For their part, the social sciences have seemed to adopt two different approaches to managing the complexity. The most common has been to make simple models, but accept the limitations or lack of generality they create.
Models are often necessary. Simplicity has a power to make decisions, even if they are sometimes wrong. A solution that works much of the time is better than giving up because no perfect solution exists.
But models only work if you accept that they are only approximations. Instead, many people like their models enough that they prefer them to an ambiguous reality. Models are only useful if you recognize the boundaries where they break down.
Learning new models for life can be useful too. But only if you are aware, and expect, the model to break at some point. The most useful truths are rarely universal.
Another, more recent, approach is to avoid trying to make a comprehensible model altogether. Machine translation researcher, Peter Norvig, argues here that machine learning models can better predict grammatical regularities than the theories of linguists. The challenge is that such billion-parameter models are opaque in how they generate predictions.
In many ways this is why learning-by-doing works. The complexity of the situations is too vast to be understood consciously, and the accuracy of any comprehensible model is too low. The average person is an encyclopedia of such unarticulated facts, guided by principles they would never be able to explain consistently.
Searching for Local Truth
Instead of trying to find the perfect set of universal principles, we’re better off trying to find local truths.

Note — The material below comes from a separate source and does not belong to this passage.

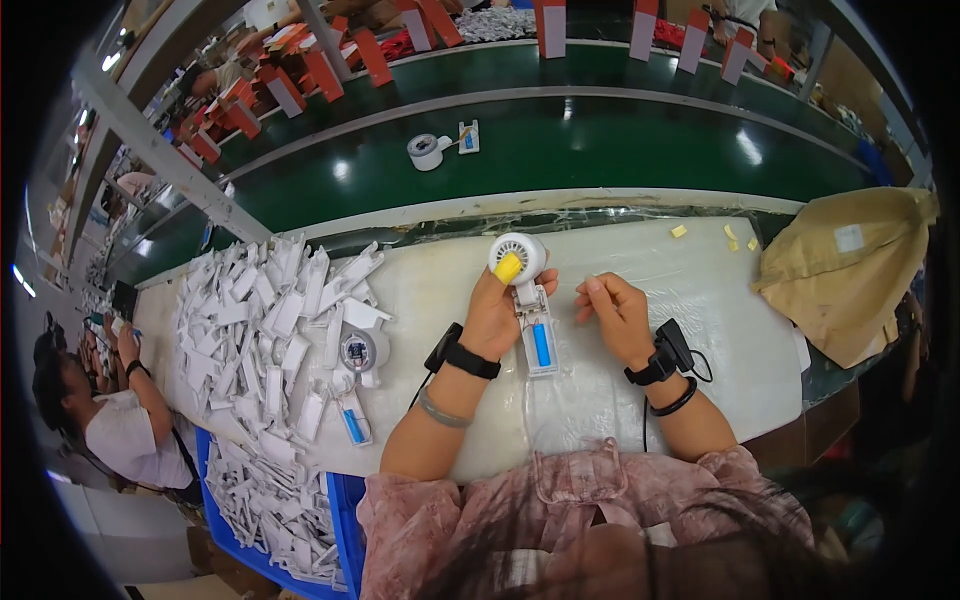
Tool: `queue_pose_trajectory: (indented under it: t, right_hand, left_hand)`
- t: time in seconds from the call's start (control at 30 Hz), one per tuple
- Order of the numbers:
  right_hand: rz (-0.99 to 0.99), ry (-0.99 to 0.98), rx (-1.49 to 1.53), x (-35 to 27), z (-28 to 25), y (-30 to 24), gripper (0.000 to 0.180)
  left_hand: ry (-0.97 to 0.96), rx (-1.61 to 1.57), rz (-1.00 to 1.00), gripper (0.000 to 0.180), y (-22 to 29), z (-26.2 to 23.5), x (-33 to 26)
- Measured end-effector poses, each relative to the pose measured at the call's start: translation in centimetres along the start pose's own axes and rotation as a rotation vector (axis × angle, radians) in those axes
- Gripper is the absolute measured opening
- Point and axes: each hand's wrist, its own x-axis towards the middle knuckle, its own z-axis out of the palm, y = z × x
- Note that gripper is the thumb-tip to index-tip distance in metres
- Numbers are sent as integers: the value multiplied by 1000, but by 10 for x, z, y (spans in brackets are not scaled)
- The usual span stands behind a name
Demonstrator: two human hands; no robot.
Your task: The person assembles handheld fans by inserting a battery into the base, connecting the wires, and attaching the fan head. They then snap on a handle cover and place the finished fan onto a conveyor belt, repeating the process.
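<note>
My left hand point(492, 312) is closed around a small white handheld fan point(528, 250), its round slotted head upward. A yellow piece point(508, 267) shows at the thumb's end against the head; whether it covers the thumb or is held under it I cannot tell. The fan's handle is uncovered and points toward me, a blue battery cell point(542, 344) lying inside. To the right of the fan, apart from it, my right hand point(617, 312) has curled fingers with thumb and forefinger together. What they may pinch is too small to make out.
White plastic handle shells point(250, 320) are heaped on the left, with another open fan point(362, 350) beside them. More shells fill a blue bin point(345, 520). Beyond are a green conveyor point(600, 145) carrying a fan point(426, 152), yellow scraps point(730, 232) and a brown bag point(850, 270). A co-worker point(130, 420) sits left.
</note>
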Motion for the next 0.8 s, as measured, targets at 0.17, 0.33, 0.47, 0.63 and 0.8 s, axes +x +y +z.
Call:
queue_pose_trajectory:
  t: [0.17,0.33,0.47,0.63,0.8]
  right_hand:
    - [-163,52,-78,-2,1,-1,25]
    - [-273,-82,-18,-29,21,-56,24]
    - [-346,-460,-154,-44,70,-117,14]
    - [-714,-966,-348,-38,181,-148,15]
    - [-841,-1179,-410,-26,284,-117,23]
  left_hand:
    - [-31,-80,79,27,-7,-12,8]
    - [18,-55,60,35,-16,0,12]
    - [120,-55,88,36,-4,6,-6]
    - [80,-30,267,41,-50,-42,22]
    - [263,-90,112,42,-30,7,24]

Things which aren’t true for all people or cases, but which are true enough of the time to be worth believing in.
Exploring local truths means we also need to work harder to find where they break. We’re endowed with thousands of these local truths over the years of our life, but few people ever try to see where they stop working. Experience without experimenting is just reaffirming those little lies.
More than anything it means that, perhaps, universal principles don’t exist. If they do, they are probably more complex than anything religion or philosophy has yet to offer.